I know its been a while my friends. I must confess I have been really busy doing absolutely nothing. Sometimes that is what bogs me down the most. My mind and emotions have sort of been rather scattered the last few weeks. Between the destruction back home courtesy of Sandy (see “Speechless“), some interesting developments at work, my new plan to race the Iditarod, the worst fall season of surf after coming off the worst summer of surf we have seen here in the 805 in years and the usual bull shit I just have not been able to sit down and compose a formulated thought.
Believe me I have a bunch of half started blogs just waiting for me to sit down and finish them with the right frame of mind. Kooky Kyle posted a great Power of Ten list that totally inspired me. He gets the first 2 points of the Fall UCB quarter.

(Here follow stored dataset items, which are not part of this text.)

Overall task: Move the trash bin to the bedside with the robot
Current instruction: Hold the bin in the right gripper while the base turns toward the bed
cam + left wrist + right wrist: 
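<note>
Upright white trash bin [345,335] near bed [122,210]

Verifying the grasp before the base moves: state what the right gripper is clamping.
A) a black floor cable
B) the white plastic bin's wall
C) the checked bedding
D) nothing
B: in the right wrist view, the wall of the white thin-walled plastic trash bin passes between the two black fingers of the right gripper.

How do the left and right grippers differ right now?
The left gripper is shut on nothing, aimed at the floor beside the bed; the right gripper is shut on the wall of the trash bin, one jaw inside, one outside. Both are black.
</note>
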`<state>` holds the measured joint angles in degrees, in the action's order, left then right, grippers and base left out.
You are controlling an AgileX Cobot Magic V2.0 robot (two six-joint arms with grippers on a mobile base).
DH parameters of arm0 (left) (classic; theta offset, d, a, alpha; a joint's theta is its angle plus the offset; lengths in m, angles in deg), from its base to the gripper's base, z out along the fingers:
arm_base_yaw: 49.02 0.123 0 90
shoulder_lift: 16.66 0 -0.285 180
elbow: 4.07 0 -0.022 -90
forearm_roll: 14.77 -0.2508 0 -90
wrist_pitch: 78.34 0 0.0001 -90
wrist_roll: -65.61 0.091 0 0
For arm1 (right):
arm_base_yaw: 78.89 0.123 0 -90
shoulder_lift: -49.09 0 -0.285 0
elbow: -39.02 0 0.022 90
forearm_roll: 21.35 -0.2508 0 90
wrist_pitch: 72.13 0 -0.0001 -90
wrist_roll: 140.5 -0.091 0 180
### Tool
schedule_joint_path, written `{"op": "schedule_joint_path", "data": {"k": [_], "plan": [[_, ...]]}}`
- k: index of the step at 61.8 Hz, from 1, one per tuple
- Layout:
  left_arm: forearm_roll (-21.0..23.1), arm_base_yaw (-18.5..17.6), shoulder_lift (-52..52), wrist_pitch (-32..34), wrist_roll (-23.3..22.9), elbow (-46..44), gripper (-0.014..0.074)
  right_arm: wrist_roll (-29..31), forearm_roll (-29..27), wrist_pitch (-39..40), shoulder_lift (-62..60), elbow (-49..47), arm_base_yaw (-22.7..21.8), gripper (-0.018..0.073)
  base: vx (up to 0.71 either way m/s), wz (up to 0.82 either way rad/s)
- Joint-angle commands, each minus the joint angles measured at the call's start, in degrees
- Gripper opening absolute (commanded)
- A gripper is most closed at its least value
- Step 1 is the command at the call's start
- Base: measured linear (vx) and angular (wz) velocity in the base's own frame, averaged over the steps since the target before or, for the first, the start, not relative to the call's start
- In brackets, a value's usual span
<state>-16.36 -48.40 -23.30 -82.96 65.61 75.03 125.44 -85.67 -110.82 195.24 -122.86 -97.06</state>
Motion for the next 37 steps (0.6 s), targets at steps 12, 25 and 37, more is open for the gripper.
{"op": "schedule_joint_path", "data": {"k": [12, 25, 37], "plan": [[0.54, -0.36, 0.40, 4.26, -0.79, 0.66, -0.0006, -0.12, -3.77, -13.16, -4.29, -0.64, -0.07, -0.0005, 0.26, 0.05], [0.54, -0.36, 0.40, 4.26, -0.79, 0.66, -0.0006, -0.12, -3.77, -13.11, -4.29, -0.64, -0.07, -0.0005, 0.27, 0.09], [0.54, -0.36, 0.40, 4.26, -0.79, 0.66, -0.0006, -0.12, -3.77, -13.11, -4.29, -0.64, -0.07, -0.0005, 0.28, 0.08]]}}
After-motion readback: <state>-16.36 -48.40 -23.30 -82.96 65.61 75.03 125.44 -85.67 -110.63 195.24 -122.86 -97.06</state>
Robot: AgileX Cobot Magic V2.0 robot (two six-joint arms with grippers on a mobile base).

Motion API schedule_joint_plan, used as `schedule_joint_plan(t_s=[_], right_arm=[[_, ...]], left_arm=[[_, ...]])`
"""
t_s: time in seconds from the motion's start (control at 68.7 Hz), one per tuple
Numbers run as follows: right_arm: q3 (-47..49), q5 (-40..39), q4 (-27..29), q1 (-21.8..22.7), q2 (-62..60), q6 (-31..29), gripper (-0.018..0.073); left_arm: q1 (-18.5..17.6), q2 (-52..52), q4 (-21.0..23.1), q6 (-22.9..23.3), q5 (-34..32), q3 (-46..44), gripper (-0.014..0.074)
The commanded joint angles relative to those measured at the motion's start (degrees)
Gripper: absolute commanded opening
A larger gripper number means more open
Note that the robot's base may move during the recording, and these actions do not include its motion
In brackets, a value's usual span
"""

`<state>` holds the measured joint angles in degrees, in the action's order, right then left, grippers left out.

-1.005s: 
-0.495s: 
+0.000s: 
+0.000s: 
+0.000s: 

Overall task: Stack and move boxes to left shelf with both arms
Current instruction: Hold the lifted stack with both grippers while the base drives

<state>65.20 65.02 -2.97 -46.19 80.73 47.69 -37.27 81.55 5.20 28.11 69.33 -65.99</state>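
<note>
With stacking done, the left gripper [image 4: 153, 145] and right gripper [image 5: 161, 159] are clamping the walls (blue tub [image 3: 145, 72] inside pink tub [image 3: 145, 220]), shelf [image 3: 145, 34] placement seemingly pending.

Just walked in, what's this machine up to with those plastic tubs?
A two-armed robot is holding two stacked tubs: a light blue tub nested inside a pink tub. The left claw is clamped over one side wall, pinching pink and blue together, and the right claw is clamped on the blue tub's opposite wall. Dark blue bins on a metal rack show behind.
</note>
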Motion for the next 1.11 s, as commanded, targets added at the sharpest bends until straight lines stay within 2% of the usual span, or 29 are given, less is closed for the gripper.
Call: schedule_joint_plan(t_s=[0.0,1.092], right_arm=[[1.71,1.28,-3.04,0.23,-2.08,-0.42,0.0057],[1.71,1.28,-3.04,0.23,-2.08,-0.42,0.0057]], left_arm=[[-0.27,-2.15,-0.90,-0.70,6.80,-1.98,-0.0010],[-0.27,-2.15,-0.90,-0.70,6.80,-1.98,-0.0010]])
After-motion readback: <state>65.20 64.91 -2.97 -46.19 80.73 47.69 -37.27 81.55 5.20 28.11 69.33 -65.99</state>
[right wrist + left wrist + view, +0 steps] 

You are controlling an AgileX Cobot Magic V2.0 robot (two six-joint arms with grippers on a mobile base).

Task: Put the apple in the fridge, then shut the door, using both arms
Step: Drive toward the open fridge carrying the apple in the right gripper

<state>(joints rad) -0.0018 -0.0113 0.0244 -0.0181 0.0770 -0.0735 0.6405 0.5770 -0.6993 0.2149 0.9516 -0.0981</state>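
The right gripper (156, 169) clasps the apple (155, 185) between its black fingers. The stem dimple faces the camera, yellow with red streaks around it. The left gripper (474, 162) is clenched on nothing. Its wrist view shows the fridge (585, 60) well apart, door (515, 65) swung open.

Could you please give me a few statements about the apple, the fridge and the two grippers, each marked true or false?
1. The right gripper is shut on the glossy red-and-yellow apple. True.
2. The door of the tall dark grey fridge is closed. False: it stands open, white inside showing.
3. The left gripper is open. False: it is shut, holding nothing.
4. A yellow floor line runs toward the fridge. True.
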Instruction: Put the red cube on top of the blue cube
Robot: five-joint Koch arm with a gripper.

1)OTB: OTB stands for “off track betting” and it is the lowest of the low of legal gambling. Basically they are at their best little clubs where people can bet on any type of racing going on that day including dog races in some venues. At their worst they are little holes in the wall with a bullet proof glass counter for taking bets. The clientele of an OTB are basically a collection of really sorry folk who have a serious gambling problem. That being said some of the best Seinfeld episodes had scenes at the OTB and there is a great Richard Dreyfus movie called “Let it Ride” based on the horse race gambler’s life style.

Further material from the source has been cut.